Data entries:
============================================================

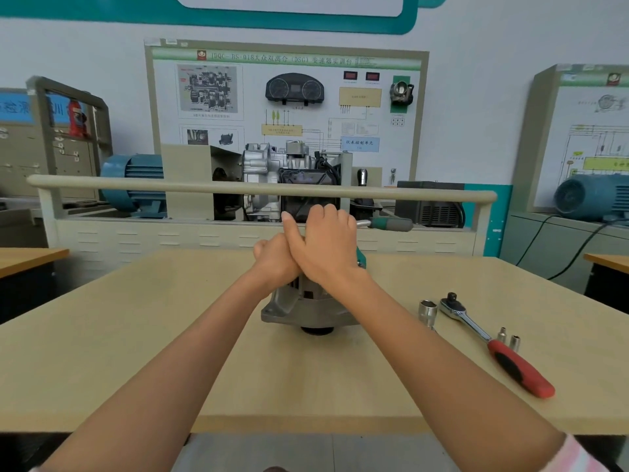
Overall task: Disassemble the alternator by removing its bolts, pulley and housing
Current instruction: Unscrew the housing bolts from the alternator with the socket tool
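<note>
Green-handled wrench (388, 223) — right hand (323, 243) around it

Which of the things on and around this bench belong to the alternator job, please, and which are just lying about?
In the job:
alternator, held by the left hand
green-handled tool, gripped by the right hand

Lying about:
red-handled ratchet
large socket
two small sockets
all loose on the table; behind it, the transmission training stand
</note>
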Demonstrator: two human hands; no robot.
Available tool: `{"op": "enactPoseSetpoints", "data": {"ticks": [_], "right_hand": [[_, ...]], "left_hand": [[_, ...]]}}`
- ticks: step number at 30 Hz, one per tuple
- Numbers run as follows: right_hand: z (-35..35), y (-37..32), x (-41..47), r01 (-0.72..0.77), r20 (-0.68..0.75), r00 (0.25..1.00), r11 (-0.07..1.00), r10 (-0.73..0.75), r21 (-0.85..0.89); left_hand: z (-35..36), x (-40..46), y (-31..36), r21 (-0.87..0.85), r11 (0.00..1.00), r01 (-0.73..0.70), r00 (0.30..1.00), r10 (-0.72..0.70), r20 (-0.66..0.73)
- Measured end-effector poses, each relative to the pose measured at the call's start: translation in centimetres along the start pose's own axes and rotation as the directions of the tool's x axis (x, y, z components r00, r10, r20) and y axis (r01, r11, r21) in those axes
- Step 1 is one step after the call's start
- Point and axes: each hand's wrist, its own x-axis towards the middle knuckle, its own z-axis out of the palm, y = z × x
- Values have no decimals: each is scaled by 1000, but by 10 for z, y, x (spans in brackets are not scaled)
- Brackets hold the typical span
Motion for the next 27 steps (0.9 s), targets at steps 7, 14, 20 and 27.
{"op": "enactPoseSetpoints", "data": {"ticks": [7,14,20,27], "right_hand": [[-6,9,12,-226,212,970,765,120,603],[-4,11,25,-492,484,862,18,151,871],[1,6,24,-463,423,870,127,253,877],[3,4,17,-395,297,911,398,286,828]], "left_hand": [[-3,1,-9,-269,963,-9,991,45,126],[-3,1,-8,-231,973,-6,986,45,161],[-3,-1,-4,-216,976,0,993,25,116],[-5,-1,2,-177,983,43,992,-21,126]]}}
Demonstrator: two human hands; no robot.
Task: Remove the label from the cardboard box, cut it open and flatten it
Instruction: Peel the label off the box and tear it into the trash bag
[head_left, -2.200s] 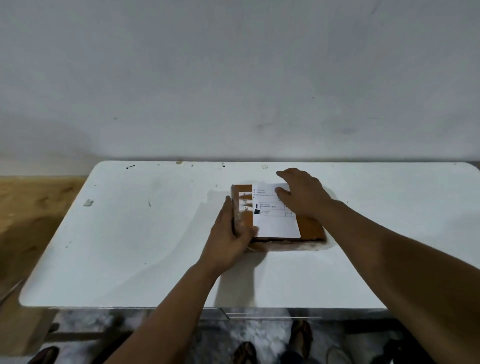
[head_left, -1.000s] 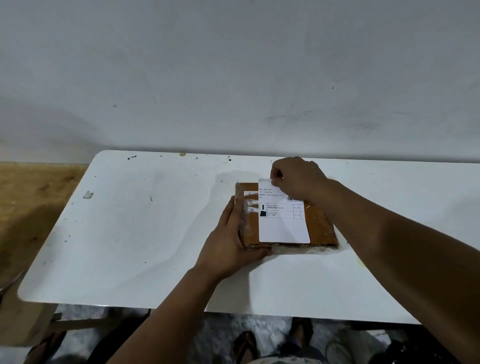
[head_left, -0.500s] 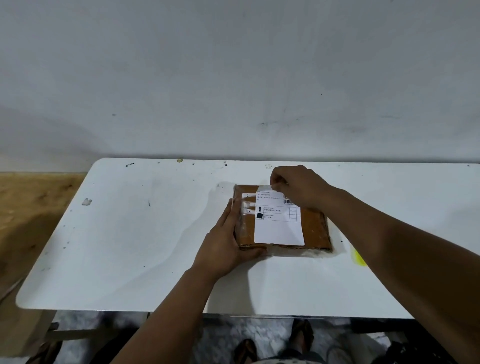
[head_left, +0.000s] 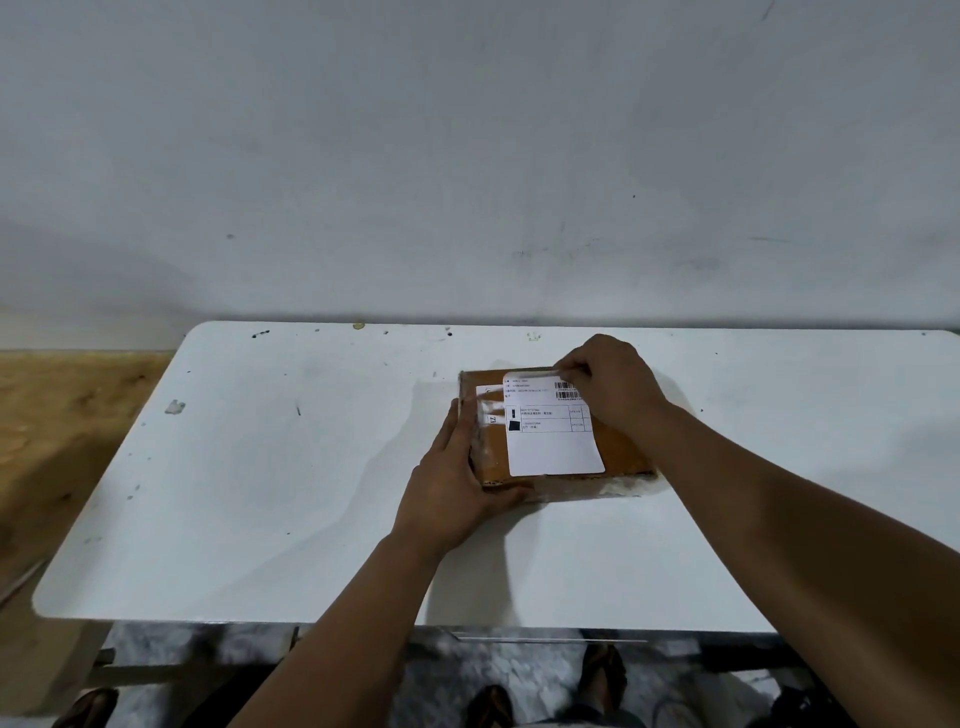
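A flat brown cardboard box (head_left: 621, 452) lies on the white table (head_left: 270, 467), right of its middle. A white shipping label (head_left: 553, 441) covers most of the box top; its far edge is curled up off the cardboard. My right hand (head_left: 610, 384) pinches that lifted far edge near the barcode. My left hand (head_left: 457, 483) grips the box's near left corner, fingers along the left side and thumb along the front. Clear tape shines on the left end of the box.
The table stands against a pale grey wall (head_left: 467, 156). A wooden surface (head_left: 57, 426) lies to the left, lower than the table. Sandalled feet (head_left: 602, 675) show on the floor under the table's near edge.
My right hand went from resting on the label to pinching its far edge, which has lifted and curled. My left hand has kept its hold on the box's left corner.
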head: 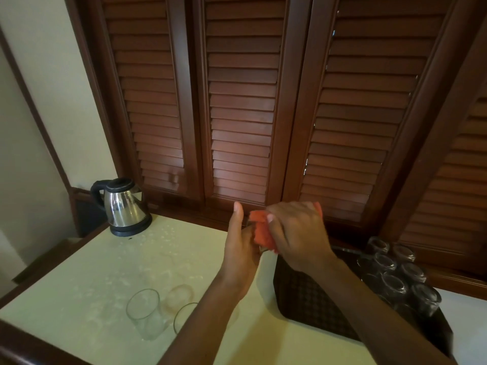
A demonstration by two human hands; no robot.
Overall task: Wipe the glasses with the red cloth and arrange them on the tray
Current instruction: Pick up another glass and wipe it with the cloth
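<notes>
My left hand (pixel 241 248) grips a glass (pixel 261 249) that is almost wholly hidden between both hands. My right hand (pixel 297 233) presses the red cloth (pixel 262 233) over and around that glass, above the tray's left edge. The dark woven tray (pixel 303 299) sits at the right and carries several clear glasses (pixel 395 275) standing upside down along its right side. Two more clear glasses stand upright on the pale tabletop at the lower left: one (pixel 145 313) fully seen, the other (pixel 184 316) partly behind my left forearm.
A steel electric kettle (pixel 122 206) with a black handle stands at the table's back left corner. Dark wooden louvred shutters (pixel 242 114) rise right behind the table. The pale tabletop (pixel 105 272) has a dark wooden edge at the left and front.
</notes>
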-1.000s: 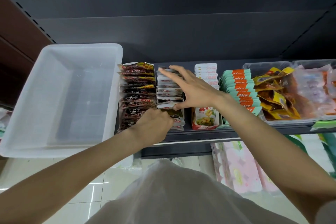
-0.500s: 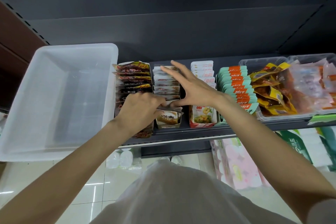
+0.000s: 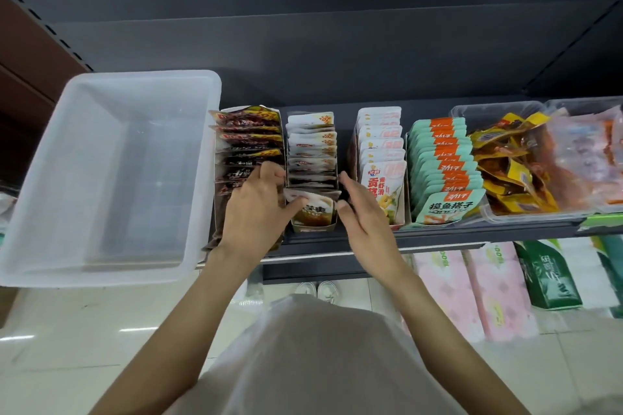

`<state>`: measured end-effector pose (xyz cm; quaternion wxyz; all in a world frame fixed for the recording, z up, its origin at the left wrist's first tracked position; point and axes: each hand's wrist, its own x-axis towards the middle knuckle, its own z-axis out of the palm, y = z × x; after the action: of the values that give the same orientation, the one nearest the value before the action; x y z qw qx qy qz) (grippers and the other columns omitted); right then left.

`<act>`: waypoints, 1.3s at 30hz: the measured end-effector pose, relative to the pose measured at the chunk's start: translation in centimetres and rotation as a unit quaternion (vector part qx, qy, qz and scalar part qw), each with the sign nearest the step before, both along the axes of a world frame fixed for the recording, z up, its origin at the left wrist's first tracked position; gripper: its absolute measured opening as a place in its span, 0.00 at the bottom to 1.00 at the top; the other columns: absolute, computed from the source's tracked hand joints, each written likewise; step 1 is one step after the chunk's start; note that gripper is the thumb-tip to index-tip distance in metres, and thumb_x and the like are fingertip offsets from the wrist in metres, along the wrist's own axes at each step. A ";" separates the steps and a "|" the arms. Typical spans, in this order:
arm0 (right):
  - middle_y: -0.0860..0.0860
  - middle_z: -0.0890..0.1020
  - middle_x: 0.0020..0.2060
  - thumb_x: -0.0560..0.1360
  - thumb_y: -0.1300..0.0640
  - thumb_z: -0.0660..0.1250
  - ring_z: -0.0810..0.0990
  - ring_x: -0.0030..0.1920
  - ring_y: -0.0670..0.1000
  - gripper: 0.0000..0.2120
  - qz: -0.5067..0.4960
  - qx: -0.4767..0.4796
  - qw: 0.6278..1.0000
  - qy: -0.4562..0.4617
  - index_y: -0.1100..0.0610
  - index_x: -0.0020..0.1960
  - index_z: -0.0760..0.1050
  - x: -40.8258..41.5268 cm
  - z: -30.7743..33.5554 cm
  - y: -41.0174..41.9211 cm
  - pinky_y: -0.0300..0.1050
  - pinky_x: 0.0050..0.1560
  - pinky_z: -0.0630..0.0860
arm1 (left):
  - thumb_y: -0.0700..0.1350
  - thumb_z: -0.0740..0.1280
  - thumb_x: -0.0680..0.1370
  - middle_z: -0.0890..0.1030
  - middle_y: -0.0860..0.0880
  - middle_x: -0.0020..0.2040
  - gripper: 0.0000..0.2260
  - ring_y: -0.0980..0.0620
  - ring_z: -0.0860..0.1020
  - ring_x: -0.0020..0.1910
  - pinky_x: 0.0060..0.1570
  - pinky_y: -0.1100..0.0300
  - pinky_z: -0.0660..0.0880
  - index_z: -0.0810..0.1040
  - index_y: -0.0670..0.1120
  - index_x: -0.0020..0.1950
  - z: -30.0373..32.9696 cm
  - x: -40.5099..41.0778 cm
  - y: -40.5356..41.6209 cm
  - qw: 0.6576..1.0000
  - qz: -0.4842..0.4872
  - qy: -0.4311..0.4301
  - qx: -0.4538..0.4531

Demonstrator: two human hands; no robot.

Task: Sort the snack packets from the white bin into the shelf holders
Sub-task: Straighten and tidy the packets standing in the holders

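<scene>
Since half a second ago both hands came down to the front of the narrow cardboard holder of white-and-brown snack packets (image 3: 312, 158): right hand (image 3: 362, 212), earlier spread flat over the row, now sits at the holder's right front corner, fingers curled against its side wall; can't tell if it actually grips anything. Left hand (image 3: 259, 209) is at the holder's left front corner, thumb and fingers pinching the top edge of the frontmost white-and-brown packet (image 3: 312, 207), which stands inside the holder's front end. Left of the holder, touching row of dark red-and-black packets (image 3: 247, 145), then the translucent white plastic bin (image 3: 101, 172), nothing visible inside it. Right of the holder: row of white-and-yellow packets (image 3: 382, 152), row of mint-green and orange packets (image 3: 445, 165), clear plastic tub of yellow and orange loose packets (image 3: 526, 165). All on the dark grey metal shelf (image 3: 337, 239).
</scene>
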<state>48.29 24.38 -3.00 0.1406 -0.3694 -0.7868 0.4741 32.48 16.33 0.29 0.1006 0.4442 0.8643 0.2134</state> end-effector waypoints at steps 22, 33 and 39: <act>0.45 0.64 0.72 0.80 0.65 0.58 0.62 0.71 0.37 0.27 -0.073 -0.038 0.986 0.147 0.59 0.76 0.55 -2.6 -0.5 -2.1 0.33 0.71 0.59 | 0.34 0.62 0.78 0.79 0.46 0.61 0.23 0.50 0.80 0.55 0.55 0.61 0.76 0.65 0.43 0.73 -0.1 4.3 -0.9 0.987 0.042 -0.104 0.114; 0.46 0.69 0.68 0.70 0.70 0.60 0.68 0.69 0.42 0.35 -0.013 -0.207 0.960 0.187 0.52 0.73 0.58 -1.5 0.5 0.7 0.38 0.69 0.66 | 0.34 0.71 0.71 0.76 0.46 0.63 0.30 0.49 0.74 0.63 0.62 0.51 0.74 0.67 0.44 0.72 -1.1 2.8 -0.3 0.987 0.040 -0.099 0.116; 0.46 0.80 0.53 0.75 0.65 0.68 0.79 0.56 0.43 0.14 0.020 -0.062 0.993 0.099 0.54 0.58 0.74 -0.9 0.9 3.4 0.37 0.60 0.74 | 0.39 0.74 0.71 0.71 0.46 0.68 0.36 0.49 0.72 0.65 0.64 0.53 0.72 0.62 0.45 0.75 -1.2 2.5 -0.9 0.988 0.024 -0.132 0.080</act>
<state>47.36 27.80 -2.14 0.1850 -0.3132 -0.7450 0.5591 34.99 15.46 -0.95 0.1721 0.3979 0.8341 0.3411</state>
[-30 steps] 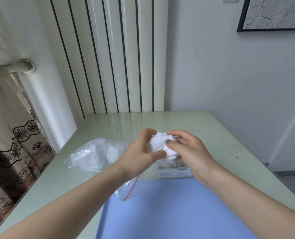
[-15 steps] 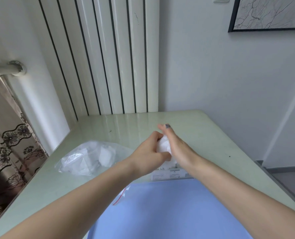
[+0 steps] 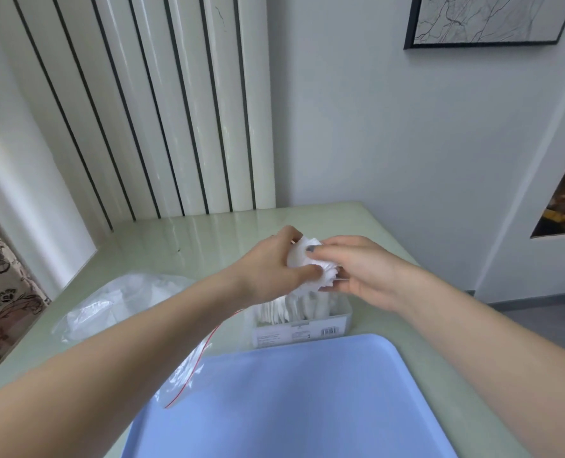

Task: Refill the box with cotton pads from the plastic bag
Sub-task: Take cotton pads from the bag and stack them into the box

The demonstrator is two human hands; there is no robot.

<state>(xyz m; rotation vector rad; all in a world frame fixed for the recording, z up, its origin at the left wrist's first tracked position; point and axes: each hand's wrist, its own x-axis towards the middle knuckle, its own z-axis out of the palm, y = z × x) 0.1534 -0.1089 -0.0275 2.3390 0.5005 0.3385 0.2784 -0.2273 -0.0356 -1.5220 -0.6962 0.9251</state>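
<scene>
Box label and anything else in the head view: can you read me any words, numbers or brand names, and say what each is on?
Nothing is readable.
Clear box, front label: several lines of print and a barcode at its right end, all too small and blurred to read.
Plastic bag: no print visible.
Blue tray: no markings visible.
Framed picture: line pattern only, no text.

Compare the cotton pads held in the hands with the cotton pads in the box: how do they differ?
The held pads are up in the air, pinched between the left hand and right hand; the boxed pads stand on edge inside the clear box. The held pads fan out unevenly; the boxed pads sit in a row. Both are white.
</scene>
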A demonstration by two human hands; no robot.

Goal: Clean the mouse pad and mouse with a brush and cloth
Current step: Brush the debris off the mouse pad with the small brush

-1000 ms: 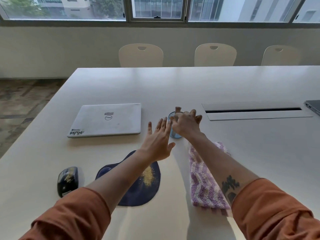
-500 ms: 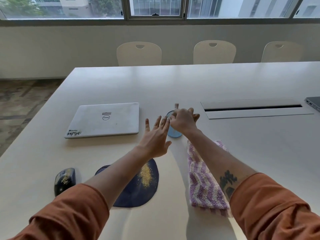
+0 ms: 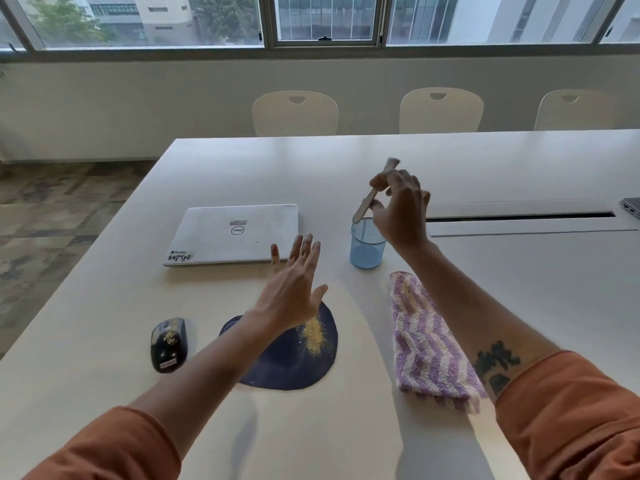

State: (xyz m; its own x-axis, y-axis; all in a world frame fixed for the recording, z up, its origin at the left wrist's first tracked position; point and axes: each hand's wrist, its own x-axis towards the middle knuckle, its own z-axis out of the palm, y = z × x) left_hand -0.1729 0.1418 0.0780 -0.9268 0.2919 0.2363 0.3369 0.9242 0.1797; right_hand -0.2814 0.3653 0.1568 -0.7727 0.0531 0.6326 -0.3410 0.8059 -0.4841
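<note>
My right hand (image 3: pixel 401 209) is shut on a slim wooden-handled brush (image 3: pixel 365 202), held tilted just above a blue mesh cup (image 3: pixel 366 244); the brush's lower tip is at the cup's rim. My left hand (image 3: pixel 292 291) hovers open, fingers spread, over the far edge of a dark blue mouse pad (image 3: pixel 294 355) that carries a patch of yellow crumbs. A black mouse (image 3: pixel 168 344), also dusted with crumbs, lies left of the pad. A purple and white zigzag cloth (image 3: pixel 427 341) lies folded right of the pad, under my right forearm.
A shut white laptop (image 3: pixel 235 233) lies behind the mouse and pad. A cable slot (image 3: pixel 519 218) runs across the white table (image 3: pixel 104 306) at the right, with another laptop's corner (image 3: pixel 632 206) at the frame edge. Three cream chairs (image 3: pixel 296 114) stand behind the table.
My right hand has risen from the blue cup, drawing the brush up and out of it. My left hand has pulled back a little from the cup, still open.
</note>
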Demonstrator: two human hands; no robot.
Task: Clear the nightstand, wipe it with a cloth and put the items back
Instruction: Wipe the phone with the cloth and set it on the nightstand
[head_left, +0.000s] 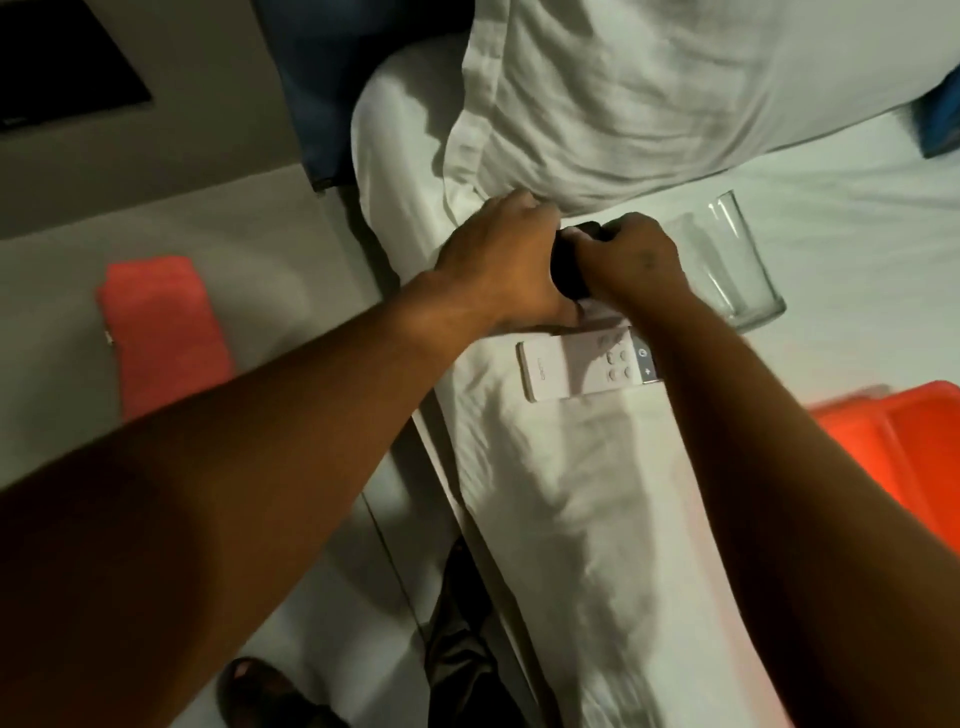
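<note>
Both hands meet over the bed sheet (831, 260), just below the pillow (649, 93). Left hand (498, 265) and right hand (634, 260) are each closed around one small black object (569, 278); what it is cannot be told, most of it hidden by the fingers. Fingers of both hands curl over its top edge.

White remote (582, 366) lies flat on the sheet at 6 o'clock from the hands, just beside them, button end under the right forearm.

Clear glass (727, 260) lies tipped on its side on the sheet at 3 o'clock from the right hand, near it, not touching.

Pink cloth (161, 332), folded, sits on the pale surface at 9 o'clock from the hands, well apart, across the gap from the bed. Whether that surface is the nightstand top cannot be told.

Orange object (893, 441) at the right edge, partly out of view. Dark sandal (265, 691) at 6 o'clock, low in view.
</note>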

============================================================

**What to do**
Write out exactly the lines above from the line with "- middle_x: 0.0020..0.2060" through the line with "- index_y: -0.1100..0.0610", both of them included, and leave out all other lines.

**Answer for this exercise**
  - middle_x: 0.0020..0.2060
  - thumb_x: -0.0560..0.1360
  - thumb_y: -0.1300..0.0640
  - thumb_z: -0.0660..0.1250
  - ring_z: -0.0810..0.0990
  - ring_x: -0.0030..0.1920
  - ring_y: -0.0670..0.1000
  - gripper: 0.0000..0.2120
  - qz: -0.5067..0.4960
  - qx: -0.4767..0.4796
  - qw: 0.6278..1.0000
  - qy: -0.4562..0.4617
  - index_y: -0.1100..0.0610

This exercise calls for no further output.